Thursday, 29 June 2017

Baby Driver - Movie Review

Edgar Wright is one of my all-time favourite directors and perhaps my favourite of those who directed their first film in the 2000s. The Three Cornetto trilogy of Shaun of the Dead, Hot Fuzz and The World’s End all stand as some of my favourite comedy films of all time, all being filled with not just an abundance of laughs but also plenty of great action and surprisingly tender moments. But despite constant critical acclaim Wright is somewhat of a cult director, especially in the US; Scott Pilgrim vs. the World was a notorious bomb despite brilliant reception and what could have been his big break with Ant-Man was squandered when he departed the film due to clashes with Marvel. He’s a man who needs and deserves his lucky break into the A-List for directors. With Baby Driver shifting up in release from hazy dump month August up to a prime summer position at the end of June, it seems like the tide’s ready to turn for him.


Indeed, Baby Driver is Wright’s clearest attempt at a Hollywood hit yet – the cast and setting of the film is all American and the story of the film has the underpinnings of a classic Hollywood heist movie – but that doesn’t stop Wright from putting his unmistakeable charm and wit all over the film. Baby Driver follows Baby (Ansel Elgort), a ridiculously good getaway driver for a gang of robbers lead by the unscrupulous yet affable Doc (Kevin Spacey). He’s unique in his style since he does all his operations whilst listening to music – this helps him to drown out the tinnitus in his ear from a traumatic incident when he was younger that took his parents lives. With a ragtag crew behind him, Baby has to take the wheel in a robbery that’s doomed to fail.

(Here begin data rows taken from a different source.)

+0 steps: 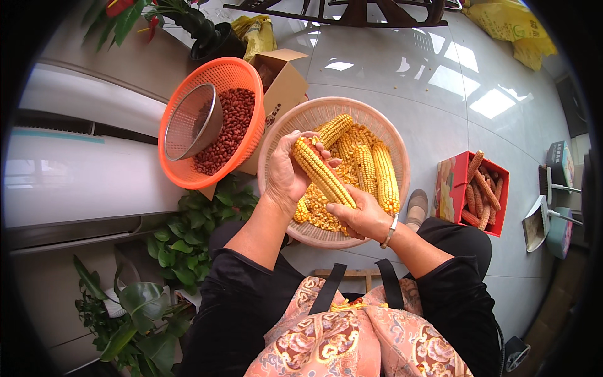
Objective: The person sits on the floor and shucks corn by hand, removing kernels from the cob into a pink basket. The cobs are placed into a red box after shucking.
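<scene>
A partly shelled ear of dried yellow corn [320, 172] is held slantwise between both hands, over a pink plastic basket [393, 136]. My left hand [291, 169] cups its upper end, where the reddish cob shows and a few loose kernels lie by the fingers. Around the lower end close the fingers of my right hand [362, 212], the thumb along the side. Several whole ears, among them one at the right wall [385, 176], lie in the basket on loose kernels [325, 217].
An orange basket [256, 132] of red beans with a metal sieve [216, 125] stands left, against a cardboard box [285, 89]. Right of my shoe [418, 203] is a red box [452, 188] with bare cobs. Leafy plants [188, 240] grow at lower left; a dustpan [536, 226] is far right.
</scene>
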Tool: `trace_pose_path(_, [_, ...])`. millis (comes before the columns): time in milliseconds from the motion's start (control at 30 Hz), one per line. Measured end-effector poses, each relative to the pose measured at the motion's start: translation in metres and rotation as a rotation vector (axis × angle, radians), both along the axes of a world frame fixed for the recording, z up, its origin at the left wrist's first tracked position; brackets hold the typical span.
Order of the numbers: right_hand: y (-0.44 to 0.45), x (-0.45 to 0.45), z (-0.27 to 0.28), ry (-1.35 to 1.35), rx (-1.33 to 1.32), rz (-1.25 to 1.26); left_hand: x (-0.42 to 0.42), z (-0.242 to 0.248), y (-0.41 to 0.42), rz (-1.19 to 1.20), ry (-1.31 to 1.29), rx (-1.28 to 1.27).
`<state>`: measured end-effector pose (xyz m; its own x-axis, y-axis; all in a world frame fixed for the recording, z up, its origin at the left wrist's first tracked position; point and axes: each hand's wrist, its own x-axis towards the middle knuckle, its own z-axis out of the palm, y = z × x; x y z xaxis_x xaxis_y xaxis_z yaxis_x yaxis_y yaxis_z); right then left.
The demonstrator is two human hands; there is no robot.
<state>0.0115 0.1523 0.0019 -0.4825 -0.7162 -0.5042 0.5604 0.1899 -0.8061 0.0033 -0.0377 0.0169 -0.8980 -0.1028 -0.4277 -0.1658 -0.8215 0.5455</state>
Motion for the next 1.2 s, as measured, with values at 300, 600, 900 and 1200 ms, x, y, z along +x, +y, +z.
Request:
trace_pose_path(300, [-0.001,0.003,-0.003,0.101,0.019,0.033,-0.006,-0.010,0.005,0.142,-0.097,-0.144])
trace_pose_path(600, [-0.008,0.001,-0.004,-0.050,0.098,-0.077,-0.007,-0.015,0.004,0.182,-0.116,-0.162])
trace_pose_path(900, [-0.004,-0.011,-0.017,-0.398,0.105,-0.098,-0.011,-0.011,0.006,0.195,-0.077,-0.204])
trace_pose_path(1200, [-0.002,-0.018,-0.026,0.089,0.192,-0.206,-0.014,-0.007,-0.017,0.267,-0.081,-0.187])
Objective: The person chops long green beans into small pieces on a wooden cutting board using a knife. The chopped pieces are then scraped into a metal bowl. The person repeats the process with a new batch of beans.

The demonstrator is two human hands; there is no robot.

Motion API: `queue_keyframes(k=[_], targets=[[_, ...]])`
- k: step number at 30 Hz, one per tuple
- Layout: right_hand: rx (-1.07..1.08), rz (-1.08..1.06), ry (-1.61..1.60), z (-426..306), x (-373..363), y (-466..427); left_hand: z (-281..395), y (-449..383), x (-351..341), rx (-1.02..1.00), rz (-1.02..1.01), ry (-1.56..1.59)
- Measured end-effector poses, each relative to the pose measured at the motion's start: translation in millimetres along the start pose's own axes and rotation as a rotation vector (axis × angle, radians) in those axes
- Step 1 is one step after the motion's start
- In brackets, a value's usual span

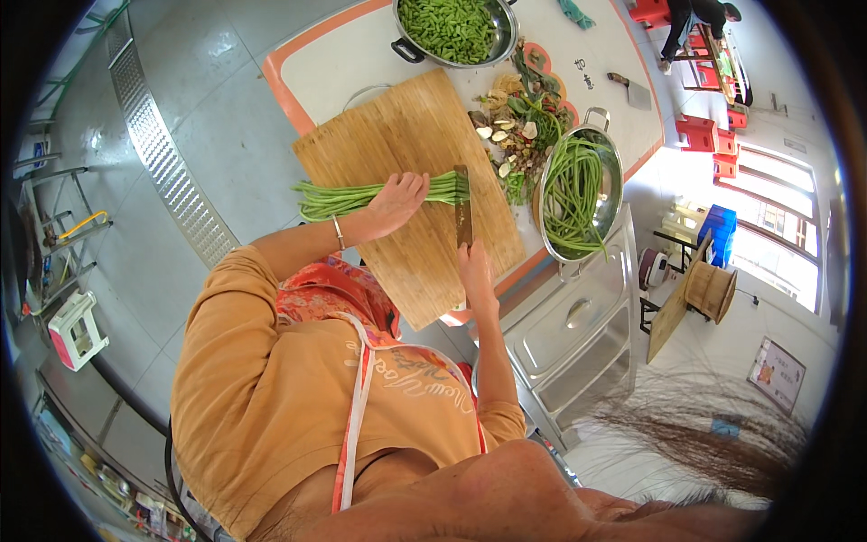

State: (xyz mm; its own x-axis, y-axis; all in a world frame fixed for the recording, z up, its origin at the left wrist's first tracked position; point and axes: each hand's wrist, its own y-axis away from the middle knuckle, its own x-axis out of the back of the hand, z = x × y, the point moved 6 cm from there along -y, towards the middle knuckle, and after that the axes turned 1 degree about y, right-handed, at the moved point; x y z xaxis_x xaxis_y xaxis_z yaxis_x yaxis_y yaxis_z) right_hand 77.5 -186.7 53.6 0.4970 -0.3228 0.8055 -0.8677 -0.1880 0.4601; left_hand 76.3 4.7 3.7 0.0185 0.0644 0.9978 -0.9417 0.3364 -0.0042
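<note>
My left hand (399, 198), with a bracelet at the wrist, presses on a bundle of long green beans (339, 200). The bundle lies across a wooden cutting board (406, 129), its far-left ends hanging past the board's edge. In my right hand (476, 269) is the handle of a cleaver (463, 210). Its dark blade stands at the right end of the bundle, close to the bean tips. Whether the edge touches the board cannot be told. My left fingers rest a short way left of the blade.
Vegetable scraps (525, 125) lie right of the board. A steel pan (504, 30) holds cut beans; another steel pan (599, 203) holds whole long beans. A second cleaver (637, 93) lies on the table (609, 40). A steel cabinet (569, 339) stands at right. Another person (684, 27) bends over a far table.
</note>
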Motion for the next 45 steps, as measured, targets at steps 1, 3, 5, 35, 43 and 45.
queue_keyframes(k=[1,3,5,35,43,45], targets=[[0.026,0.025,0.014,0,-4,-5,-1,0,0,-0.001,0.002,0.006],[0.025,0.084,0.010,0,-19,-11,-1,-1,1,0.003,0.020,0.022],[0.041,0.139,-0.008,1,-27,-16,-2,-2,3,0.010,0.059,0.005],[0.048,0.186,-0.121,-12,-21,-21,-4,0,1,0.050,0.036,0.105],[-0.069,0.011,-0.126,-10,-6,16,-3,-3,0,0.080,0.005,0.112],[-0.063,0.005,-0.125,-12,-7,16,-3,-1,-1,0.064,-0.010,0.126]])
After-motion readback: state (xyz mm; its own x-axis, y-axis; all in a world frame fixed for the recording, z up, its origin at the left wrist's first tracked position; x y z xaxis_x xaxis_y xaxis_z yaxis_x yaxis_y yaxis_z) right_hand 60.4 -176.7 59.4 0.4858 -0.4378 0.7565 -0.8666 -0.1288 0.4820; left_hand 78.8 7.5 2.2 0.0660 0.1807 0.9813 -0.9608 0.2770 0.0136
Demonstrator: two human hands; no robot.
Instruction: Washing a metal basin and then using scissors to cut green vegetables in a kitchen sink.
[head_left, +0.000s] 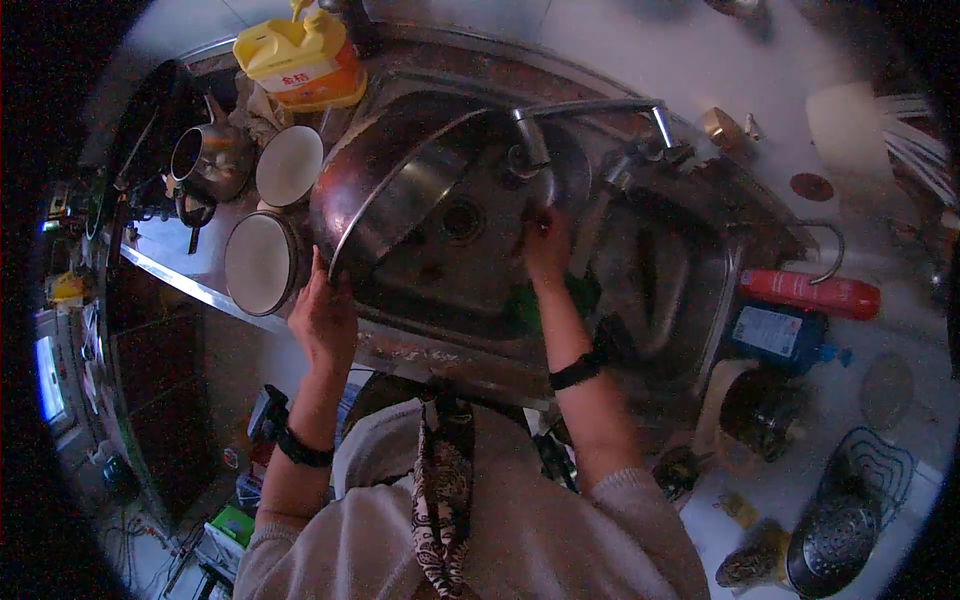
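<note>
My left hand (324, 319) grips the near rim of a large metal basin (352, 191), thumb against its edge. The basin is tilted up on its side over the left part of a stainless steel sink (465, 289). Further right, my right hand (546, 244) is over the sink below the faucet (532, 139). Its fingers are dark and blurred, so I cannot tell whether they hold something. A green thing (574, 296) lies partly hidden under my right wrist. Between the basin and that hand, the sink drain (461, 219) shows.
Two pale round dishes (259, 262) and a metal kettle (214, 161) stand left of the basin. Behind is a yellow jug (300, 64). A second sink bowl (660, 262) lies right. Beyond it are a red bottle (810, 294) and a dark-blue container (776, 334).
</note>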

It should be noted right away that despite being directed by Edgar Wright this is not a film that’s a full on laugh riot all the way through. If you were expecting a film like Hot Fuzz where nearly every line in the film is a full on gutbuster then you may be disappointed as Baby Driver is more of a conventional action thriller. But that in no way undermines just how entertaining Baby Driver is – it’s a film that’s brilliantly written, with a greatly paced story and a thrilling narrative that’ll keep you engaged all the way through. Wright’s penchant for foreshadowing and sight gags is still around with this film as there are many great hidden details that only a beady eye will catch first time around – like his previous films this will be greatly rewarding for repeat viewings. And Wright doesn’t let down his comedic guard at all as there’s still plenty of hilarious lines – whilst they’re more scattered than his previous films they’re still all guaranteed to make your whole cinema laugh. The work by the actors help this quite a bit, especially from the older stars. Kevin Spacey and Jamie Foxx in particular manage to wring out plenty of humour from their dialogue thanks to their straightlaced deliveries of the funniest moments. Perhaps the weakest link in the cast is Elgort – he’s certainly not bad by any means but he’s certainly dwarfed by the other big personas around him, especially since much of his role in the film is silent, with his actions speaking louder than his words. Still, he does solidly overall.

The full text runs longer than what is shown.